O Tempo que se Toca
O que reestofar me ensina sobre memória, matéria e permanência
Hoje o rumo muda um pouco, mas a essência continua a mesma.
Sigo falando sobre o que aprendo vivendo o meu trabalho, sobre o que atravessa meus projetos. Só que, desta vez, não parto de uma cidade. Parto de uma peça. De um gesto silencioso. De algo que se toca.
Existe uma intimidade muito particular no reestofamento. É quase como se a gente abrisse uma cápsula do tempo. Ao retirar o tecido antigo, surgem marcas invisíveis para quem vê de fora, mas cheias de significado para quem viveu ali. Espumas gastas, madeira firme, costuras que resistiram décadas.
Algumas peças chegam até mim carregando gerações. Como aquele sofá de quase cem anos, herdado na família do marido de uma cliente. Madeira maciça, desenho elegante, proporções que dificilmente encontramos hoje. Reformá lo não era apenas deixá lo bonito. Era permitir que ele continuasse existindo na história daquela família.
E talvez esse seja o ponto mais bonito do reestofar. É lembrar de tudo o que já foi vivido ali e, ao mesmo tempo, criar espaço para o que ainda será. Aquele sofá que já acolheu almoços de domingo pode agora receber novos amigos, novas conversas, uma nova fase. Memória e futuro convivendo no mesmo objeto.
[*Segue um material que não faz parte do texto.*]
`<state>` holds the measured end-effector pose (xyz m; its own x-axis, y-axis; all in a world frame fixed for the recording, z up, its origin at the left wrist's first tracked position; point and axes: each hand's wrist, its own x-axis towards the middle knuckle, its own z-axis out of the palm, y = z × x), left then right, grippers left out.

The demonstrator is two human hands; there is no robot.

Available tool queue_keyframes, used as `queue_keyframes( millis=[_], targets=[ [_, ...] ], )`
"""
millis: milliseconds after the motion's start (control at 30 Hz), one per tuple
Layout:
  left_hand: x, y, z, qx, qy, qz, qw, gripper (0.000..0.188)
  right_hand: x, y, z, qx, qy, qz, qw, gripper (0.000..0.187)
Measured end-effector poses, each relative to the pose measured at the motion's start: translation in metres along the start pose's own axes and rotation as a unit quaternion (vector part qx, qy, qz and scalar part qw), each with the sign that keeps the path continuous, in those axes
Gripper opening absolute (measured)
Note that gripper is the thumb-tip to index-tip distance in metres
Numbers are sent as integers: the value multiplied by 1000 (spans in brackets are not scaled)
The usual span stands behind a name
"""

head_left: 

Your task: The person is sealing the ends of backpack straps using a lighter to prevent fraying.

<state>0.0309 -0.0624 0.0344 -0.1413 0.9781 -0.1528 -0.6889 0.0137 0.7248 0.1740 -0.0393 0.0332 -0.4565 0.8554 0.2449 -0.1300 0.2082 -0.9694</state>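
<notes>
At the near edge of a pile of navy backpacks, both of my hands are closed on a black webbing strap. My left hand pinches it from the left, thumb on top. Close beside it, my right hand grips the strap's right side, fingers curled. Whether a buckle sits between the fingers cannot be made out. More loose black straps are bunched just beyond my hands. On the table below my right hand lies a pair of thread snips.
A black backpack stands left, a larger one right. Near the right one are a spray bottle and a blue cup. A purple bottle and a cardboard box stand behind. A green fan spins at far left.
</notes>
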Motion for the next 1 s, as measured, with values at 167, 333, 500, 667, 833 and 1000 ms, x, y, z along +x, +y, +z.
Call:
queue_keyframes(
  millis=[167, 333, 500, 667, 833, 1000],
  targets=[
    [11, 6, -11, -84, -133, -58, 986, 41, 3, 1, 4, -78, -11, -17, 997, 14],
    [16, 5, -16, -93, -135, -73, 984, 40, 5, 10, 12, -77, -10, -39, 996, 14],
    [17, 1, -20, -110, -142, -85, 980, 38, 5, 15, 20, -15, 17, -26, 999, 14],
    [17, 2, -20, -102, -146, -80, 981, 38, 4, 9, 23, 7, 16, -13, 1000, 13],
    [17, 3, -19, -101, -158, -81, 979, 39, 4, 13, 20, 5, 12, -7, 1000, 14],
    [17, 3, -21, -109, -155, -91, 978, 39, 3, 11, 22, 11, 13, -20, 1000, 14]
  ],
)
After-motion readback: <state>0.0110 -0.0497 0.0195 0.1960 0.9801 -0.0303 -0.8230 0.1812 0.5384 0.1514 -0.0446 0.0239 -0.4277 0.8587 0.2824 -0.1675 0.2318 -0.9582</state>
Há também os encontros inesperados. Uma poltrona esquecida em um antiquário, um braço curvo perfeito, uma estrutura sólida esperando uma nova pele. Manter a forma original ou reinterpretar. Escolher um tecido contemporâneo para uma peça dos anos 1950. Ou vestir uma linha moderna com um veludo que remete aos anos 1970. Misturar épocas cria profundidade. Cria tensão. Cria personalidade.
Escolher o tecido é um momento quase artístico. Não é apenas sobre cor. É sobre peso, textura, trama, como ele reage à luz, como conversa com o restante do ambiente. E nada disso funciona sem o trabalho minucioso do estofador. Cada costura precisa respeitar a estrutura. Cada ajuste de espuma altera o conforto. Cada alinhamento de estampa exige precisão. É um processo que pede cuidado, paciência e presença.
Em tempos em que tudo é substituível, reformar é quase um ato de resistência. A indústria têxtil é uma das que mais impactam o meio ambiente, responsável por uma parcela significativa das emissões globais de carbono e por um consumo imenso de água. Reutilizar uma estrutura sólida significa reduzir extração, descarte e desperdício. Mas, mais do que isso, significa escolher permanência em vez de impulso.
Também me chama atenção como nos acostumamos a tecidos sintéticos que imitam fibras naturais. Eles parecem linho. Parecem lã. Mas ao toque, algo denuncia. Fibras naturais como algodão, linho e lã respiram melhor, regulam temperatura e umidade, e isso altera a sensação no corpo de forma quase imperceptível, mas real. O conforto não é só visual.
Ambientes que utilizam materiais naturais tendem a provocar maior sensação de acolhimento e menos tensão. Talvez porque reconheçamos, mesmo sem perceber, o que é orgânico. O que envelhece com dignidade. O que carrega imperfeições verdadeiras.
Vivemos na era da pressa. Da troca rápida. Da imagem que dura poucos segundos na tela. Reestofar vai na direção oposta. É desacelerar. É observar a estrutura antes de decidir. É respeitar o que já existe antes de acrescentar.
Quando termino uma peça, não vejo apenas um móvel renovado. Vejo continuidade. Vejo uma escolha consciente. Vejo uma casa que ganha profundidade.
E talvez o mais importante. Vejo um objeto que volta a abraçar, pronto para viver tudo outra vez.